## Problem description
Of the lines in the data below, write out exactly those from the one holding "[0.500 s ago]" through the one holding "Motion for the", both included.

## Task inputs
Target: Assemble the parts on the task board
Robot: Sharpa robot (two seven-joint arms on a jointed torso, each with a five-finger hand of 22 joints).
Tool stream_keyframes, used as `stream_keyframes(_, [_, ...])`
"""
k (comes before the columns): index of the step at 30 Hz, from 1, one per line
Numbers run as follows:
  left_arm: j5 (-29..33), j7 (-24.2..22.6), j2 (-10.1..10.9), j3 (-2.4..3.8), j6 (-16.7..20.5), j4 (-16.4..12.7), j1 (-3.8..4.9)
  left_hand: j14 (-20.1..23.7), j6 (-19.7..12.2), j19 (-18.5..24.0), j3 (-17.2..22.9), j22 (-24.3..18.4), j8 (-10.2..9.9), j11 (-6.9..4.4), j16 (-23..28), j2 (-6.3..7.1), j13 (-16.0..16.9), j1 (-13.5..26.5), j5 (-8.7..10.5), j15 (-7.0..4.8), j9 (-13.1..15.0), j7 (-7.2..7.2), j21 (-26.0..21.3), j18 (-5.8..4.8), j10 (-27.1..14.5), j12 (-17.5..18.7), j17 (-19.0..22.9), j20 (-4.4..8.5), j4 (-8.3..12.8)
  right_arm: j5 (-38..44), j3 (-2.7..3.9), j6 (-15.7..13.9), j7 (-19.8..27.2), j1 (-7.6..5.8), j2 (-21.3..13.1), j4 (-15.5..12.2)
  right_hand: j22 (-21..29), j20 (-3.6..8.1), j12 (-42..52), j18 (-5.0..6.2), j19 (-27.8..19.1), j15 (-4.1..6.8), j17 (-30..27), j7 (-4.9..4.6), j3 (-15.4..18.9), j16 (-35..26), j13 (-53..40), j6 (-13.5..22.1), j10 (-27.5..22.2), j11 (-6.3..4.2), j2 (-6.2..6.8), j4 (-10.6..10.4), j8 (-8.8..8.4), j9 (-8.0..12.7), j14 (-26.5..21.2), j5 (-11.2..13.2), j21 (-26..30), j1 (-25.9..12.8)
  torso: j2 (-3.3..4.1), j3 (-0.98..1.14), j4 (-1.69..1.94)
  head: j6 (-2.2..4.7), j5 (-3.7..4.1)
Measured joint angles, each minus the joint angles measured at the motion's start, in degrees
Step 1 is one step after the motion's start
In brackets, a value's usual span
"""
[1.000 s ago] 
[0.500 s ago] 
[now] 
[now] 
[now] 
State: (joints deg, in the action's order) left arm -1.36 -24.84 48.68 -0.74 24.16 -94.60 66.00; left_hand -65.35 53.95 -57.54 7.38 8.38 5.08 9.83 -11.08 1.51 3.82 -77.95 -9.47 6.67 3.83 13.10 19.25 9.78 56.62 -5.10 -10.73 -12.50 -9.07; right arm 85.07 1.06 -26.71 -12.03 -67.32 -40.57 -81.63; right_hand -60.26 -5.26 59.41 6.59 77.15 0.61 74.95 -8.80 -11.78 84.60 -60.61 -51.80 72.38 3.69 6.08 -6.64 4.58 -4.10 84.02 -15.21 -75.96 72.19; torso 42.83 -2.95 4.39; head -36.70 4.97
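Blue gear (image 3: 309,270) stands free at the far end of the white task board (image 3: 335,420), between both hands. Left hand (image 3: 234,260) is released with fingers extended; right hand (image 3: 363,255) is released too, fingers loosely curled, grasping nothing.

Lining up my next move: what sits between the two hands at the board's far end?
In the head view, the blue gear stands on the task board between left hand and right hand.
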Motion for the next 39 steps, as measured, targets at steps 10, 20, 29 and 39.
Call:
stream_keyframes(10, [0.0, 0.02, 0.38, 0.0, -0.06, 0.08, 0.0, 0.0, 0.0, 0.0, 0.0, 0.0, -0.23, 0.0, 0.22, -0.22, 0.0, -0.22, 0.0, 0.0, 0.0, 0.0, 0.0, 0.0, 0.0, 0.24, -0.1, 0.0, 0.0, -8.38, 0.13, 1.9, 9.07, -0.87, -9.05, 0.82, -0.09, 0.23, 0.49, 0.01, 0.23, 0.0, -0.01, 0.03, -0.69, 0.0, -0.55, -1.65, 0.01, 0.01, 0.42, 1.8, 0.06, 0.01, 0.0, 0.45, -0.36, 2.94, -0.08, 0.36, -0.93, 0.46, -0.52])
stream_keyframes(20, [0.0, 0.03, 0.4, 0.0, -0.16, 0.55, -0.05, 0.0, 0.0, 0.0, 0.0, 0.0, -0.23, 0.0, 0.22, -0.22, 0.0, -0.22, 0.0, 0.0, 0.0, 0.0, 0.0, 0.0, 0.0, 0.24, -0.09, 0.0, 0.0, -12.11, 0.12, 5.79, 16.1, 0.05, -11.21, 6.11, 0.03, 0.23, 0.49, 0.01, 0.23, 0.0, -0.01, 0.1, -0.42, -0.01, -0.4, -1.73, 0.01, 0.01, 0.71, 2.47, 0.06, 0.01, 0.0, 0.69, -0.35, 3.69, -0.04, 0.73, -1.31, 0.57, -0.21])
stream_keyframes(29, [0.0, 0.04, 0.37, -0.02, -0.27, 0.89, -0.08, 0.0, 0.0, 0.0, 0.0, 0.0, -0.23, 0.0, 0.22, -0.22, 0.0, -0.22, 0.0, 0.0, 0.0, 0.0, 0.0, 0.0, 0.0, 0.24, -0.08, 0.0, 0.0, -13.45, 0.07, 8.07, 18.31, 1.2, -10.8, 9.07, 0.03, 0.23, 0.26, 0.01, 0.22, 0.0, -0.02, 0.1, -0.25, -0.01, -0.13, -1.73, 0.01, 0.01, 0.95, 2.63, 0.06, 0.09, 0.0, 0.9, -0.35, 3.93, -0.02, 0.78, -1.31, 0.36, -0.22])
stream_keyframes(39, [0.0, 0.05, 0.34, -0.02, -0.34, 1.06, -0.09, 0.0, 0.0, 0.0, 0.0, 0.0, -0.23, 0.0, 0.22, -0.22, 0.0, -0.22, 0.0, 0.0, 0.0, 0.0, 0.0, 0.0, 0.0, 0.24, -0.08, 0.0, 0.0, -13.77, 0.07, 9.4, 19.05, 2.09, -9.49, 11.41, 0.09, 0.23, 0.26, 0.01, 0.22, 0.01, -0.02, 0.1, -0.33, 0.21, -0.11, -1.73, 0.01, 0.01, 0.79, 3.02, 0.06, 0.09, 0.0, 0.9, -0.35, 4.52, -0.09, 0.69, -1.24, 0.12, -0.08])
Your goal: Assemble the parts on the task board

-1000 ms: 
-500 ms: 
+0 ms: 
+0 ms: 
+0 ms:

## Expected answer
[0.500 s ago] 
[now] 
[now] 
[now] 
State: (joints deg, in the action's order) left arm -1.36 -24.84 48.68 -0.74 24.16 -94.60 66.00; left_hand -65.35 53.95 -57.54 7.38 8.38 5.08 9.83 -11.08 1.51 3.82 -77.95 -9.47 6.67 3.83 13.10 19.25 9.78 56.62 -5.10 -10.73 -12.50 -9.07; right arm 85.07 1.06 -26.71 -12.03 -67.32 -40.57 -81.63; right_hand -60.26 -5.26 59.41 6.59 77.15 0.61 74.95 -8.80 -11.78 84.60 -60.61 -51.80 72.38 3.69 6.08 -6.64 4.58 -4.10 84.02 -15.21 -75.96 72.19; torso 42.83 -2.95 4.39; head -36.70 4.97
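Blue gear (image 3: 309,270) stands free at the far end of the white task board (image 3: 335,420), between both hands. Left hand (image 3: 234,260) is released with fingers extended; right hand (image 3: 363,255) is released too, fingers loosely curled, grasping nothing.

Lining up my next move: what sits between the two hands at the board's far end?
In the head view, the blue gear stands on the task board between left hand and right hand.
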Motion for the next 39 steps, as measured, targets at steps 10, 20, 29 and 39.

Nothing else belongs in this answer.